La vice-présidente philippine dénonce le « harcèlement politique » contre sa famille
La vice-présidente philippine, Sara Duterte, a qualifié de « harcèlement politique » la décision de révoquer 75 policiers de son service de sécurité.
« Épargnons à notre peuple tous ces mensonges. Appelons les choses par leur nom : un cas évident de harcèlement politique », a déclaré Mme Duterte dans sa lettre ouverte de quatre pages adressée au chef de la police du pays. Elle a ajouté qu’il s’agissait d’une « manœuvre ciblée » puisque les policiers réaffectés venaient pour la plupart de la ville de Davao, dont elle était auparavant maire.

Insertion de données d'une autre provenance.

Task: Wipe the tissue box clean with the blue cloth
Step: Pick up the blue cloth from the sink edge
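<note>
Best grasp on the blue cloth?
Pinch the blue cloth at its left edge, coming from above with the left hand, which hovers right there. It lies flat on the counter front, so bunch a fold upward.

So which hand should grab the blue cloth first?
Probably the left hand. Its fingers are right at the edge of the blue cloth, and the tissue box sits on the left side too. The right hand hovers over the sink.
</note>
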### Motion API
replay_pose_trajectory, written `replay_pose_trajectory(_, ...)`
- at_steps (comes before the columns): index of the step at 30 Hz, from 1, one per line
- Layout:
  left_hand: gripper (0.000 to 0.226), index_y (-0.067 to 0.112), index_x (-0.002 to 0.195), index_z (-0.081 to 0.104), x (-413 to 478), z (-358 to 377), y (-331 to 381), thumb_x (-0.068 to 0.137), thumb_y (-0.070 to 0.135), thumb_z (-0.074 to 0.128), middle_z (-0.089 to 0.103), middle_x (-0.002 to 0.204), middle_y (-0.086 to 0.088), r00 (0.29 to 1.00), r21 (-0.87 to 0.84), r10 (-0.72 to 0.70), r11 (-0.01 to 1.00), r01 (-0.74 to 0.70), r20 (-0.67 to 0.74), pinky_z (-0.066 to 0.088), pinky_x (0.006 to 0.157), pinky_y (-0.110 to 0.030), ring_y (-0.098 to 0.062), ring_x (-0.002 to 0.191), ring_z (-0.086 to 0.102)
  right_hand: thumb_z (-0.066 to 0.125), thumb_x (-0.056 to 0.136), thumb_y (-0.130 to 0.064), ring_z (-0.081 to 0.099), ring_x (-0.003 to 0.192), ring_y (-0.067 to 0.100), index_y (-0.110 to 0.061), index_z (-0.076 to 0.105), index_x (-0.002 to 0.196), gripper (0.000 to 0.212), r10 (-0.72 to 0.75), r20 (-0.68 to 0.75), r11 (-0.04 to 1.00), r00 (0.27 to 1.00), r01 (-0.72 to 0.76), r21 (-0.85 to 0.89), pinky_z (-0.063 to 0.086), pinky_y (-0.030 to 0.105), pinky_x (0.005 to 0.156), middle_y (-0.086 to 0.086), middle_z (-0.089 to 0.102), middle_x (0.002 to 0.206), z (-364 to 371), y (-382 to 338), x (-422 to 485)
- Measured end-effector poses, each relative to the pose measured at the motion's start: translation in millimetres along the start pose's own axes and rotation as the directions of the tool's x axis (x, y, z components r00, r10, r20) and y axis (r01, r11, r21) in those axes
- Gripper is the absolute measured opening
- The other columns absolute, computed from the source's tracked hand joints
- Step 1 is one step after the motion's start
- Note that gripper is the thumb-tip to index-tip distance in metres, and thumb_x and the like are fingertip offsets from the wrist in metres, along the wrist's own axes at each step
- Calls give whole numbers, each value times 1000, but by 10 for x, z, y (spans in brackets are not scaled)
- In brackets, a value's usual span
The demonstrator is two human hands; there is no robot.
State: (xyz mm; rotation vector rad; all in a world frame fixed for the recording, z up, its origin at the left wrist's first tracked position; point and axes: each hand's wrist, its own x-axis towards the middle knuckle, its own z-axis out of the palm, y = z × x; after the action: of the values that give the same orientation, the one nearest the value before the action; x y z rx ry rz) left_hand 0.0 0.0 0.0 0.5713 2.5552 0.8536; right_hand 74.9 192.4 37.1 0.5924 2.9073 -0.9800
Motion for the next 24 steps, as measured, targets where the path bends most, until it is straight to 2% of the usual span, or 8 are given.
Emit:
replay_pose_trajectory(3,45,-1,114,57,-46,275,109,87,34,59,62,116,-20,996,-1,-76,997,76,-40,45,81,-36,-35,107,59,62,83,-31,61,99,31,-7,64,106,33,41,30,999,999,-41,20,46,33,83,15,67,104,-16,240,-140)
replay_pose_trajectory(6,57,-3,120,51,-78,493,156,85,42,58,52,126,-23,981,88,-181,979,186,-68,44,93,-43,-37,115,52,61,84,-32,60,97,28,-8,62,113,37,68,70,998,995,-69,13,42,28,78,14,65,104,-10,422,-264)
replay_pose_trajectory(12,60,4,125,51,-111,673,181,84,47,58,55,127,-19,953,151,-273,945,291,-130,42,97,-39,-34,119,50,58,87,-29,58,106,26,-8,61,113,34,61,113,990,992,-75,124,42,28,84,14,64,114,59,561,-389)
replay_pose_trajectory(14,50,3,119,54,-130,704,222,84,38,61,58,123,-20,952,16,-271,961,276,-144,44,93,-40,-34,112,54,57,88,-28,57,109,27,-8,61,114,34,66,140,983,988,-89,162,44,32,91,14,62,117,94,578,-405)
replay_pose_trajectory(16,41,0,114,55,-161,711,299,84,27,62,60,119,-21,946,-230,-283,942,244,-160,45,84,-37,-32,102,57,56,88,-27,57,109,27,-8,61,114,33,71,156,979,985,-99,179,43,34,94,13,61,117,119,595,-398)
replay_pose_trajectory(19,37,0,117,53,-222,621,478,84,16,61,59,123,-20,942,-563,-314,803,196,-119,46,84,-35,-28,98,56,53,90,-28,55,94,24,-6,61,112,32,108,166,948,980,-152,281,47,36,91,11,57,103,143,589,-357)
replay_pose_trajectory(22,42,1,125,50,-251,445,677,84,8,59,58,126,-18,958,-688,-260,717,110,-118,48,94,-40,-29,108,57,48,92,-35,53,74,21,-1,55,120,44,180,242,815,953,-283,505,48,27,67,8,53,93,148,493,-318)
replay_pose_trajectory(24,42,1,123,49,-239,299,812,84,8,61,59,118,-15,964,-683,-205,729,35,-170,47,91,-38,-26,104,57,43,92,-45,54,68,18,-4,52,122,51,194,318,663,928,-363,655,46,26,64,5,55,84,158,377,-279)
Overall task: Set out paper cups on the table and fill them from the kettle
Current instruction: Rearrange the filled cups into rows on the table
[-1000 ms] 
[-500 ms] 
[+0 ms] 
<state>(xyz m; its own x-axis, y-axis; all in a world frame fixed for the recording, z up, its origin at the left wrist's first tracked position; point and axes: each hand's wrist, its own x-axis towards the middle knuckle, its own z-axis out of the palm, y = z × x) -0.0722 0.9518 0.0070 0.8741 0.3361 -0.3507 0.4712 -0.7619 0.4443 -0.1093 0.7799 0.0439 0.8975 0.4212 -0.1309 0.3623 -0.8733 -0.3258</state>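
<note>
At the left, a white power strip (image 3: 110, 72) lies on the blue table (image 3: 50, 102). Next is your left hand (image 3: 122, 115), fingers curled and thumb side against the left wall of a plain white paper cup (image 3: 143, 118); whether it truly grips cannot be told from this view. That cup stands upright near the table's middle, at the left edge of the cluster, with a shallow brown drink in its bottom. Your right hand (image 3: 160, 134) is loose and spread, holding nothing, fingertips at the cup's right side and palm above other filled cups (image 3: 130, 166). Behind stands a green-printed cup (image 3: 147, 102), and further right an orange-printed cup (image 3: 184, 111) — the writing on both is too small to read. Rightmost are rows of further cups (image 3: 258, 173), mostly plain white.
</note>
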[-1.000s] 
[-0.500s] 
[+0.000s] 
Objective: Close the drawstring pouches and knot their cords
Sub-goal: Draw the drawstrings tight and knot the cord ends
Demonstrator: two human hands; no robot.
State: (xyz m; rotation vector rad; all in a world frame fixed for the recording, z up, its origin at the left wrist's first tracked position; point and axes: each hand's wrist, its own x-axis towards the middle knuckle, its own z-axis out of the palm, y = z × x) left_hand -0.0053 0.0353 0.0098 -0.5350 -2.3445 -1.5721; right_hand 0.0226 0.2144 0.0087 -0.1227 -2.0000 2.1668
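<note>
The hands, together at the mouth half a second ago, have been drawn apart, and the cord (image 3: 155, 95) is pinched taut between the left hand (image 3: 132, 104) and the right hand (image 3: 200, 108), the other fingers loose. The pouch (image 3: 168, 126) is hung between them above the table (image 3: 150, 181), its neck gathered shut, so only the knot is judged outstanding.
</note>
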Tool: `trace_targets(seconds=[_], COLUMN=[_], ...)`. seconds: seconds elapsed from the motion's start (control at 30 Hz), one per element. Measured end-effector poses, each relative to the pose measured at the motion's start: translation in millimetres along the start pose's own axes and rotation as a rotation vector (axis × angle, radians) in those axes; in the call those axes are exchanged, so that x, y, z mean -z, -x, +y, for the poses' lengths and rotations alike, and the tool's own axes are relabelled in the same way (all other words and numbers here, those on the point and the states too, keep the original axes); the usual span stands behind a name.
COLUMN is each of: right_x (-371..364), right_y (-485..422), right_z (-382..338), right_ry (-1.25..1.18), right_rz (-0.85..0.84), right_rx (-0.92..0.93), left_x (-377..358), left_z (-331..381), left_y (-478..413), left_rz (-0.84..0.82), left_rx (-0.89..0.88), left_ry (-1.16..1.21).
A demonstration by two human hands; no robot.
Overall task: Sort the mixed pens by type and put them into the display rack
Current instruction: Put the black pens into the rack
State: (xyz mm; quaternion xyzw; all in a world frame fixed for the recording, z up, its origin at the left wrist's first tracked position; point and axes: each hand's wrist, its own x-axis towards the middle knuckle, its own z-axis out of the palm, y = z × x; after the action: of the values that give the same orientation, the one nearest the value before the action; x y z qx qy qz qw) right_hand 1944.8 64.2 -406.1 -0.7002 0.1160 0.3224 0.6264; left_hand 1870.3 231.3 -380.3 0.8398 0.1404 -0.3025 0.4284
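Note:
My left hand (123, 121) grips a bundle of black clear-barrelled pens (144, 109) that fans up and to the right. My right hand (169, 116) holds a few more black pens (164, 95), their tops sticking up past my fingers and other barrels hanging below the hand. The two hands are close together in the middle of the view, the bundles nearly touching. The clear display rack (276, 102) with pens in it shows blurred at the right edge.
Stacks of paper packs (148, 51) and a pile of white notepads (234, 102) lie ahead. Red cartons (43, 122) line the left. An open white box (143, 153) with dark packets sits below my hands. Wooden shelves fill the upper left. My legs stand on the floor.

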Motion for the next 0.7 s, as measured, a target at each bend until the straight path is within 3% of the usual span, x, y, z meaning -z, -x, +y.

Elle a trouvé suspect que la réduction de son groupe de sécurité ait été effectuée après sa démission de son poste de secrétaire à l’Éducation et après avoir manqué le récent discours sur l’état de la nation du président Ferdinand « Bongbong » Marcos Jr. Elle a exprimé son inquiétude quant à la sécurité de sa famille et a insisté sur le fait que la menace de harcèlement pourrait venir de l’intérieur du gouvernement.
Mais le chef de la police du pays a précisé que le remaniement qui a affecté le groupe de sécurité de Duterte faisait partie d'un programme de « rationalisation » destiné à « améliorer la visibilité de la police » à travers le pays. Il a également révélé que Duterte dispose toujours de 389 gardes du corps : 358 militaires et 31 policiers. Le secrétaire à la Justice du pays a déclaré que ce nombre est en réalité plus important que celui du groupe de sécurité du président.
Les critiques de Duterte ont fustigé sa réaction, la qualifiant de « démonstration inutile d’arrogance du pouvoir ». Un ancien sénateur noté Selon certains parlementaires, la lettre ouverte était « erronée » et « honteuse » pour un dirigeant qui aspire à devenir le prochain président. Certains parlementaires estiment que l'emportement de Duterte visait à détourner les critiques légitimes concernant la décision du vice-président de poursuivre son voyage personnel en Allemagne alors même qu'une catastrophe majeure, des inondations et une marée noire, ont déplacé plus d'un million de personnes fin juillet.
La représentante Florida Robes, présidente de la commission de la Chambre des représentants sur la bonne gouvernance et la responsabilité publique, a exhorté Duterte à s'en tenir aux faits. « Dans le cas des crises de colère puériles de la vice-présidente contre la décision de réduire, peu à peu, sa garnison de gardes, elle a embrouillé la question, remplaçant les faits par des scènes théâtrales », a déclaré la députée.
Le conseiller présidentiel pour la lutte contre la pauvreté a quant à lui suggéré que l’énorme budget consacré à la sécurité de Duterte aurait pu être consacré aux services sociaux. « Cela signifie que plus d’un demi-milliard de pesos a été dépensé pour la sécurité somptueuse d’un seul individu, une somme qui aurait pu être mieux utilisée pour construire des infrastructures scolaires indispensables ou pour fournir de la nourriture à la population », a-t-il déclaré aux médias.
Selon le porte-parole de l'ancien vice-président du pays, le prédécesseur de Duterte ne disposait que de 108 agents de sécurité en 2016, ce qui est réduit à 83 pendant la pandémie.
Mais les alliés de Duterte au Sénat voulaient plus de protection pour le vice-président. Un ancien général de police a demandé aux policiers et aux soldats à la retraite « qui sont bons au combat non armé et au volontariat » d’assurer « sécurité et protection » à Duterte. Un autre sénateur a demandé aux anciens rebelles qui ont bénéficié de l’amnistie de se porter également volontaires pour Duterte.
Lors d'une audition au Sénat, les autorités policières et militaires ont assuré aux législateurs qu'il n'y avait aucune menace pour la sécurité du vice-président qui, selon elles, reste populaire auprès du peuple. Le chef de la police a finalement accepté la recommandation des sénateurs pro-Duterte de permettre à la vice-présidente de choisir des policiers de Davao pour faire partie de son groupe de sécurité.
Cette dernière querelle entre le vice-président, la police et les alliés de l’administration reflète le fossé grandissant entre les dynasties politiques Duterte et Marcos, qui avaient initialement formé une équipe unie lors des élections de 2022. La tension pourrait s’aggraver depuis que le gouvernement Marcos a changé de position sur le travail de la Cour pénale internationale, qui poursuit actuellement l’ancien président Rodrigo Duterte et certains de ses subordonnés pour leur rôle dans la sanglante « guerre contre la drogue ».